[The Navy as a Fighting Machine by Bradley A. Fiske]@TWC D-Link bookThe Navy as a Fighting Machine CHAPTER V 8/14
And what more natural connection can there be between any two ideas than between those of common defense and general welfare, since the general welfare of no country has ever continued long unless it was defended. Now the general welfare of every maritime power has always been intimately concerned with its sea-borne commerce.
It is only by means of sea-borne commerce, for instance, that Americans can live in the way Americans wish to live.
"General welfare" means more than mere existence.
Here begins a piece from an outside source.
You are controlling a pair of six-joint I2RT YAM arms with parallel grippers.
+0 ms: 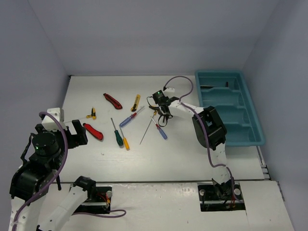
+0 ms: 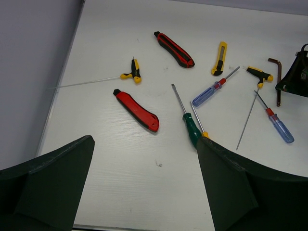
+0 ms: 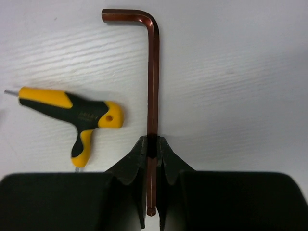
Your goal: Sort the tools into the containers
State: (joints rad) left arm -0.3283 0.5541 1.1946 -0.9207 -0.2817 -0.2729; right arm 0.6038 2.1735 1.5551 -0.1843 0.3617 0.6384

A mere existence is the life a savage lives. Furthermore, the general welfare of a country requires the safety of its exported and imported goods while on the sea, and includes the right of its citizens to travel with safety in every land, to buy and sell in foreign ports, to feel a proper measure of self-respect and national respect wherever they may go, and to command from the people of the lands they visit a proper recognition of their claims to justice. Naval defense may, therefore, be said to consist of three parts: 1st--Defense of the coast against bombardment and invasion. 2d--Defense of the trade routes traversed by ships carrying the exports and imports of the country. 3d--Defense of the national policy, including defense of the nation's reputation, honor, and prestige. Of these, defense of the coast against bombardment and invasion is the easiest, and defense of the national policy the most difficult; because in preventing bombardment and invasion the defender has the strategical advantage of being nearer home than the adversary; while in the defense of a country's policy, a naval force may have to "assume the offensive," and go even to the far distant coasts of the enemy--as the Russian fleet went to Tsushima, where it met its death. In that part of naval defense which is concerned with trade routes, the strategical advantage must go, in general, to that side which is the nearer to the locality where the decisive battle may occur. In laying down a policy of naval defense, however, it is not necessary to consider these three parts separately, because no nation can ever tell whether in the distant future its naval defense will have to be used directly for any one of the three, or for all. In general terms, it may be stated that in nearly all naval wars the fleet has been used more for the defense of the nation's policy than for the actual defense of the coasts or the trade routes.
This does not mean that there has never been a bombardment or invasion, or that the defense of trade routes may not have been the cause of the war itself; but it does mean that in actual wars bombardment or invasion has been rare, the capture of merchant vessels has played a minor part, and the deciding events have been battles between two fleets, that were often far from the land of either. Owing to the fact that within modern times most of the important countries of the world have been those of continental Europe, with frontiers contiguous, and in fact identical, the defense of a country has been largely committed to the army, and most of the wars have been on land.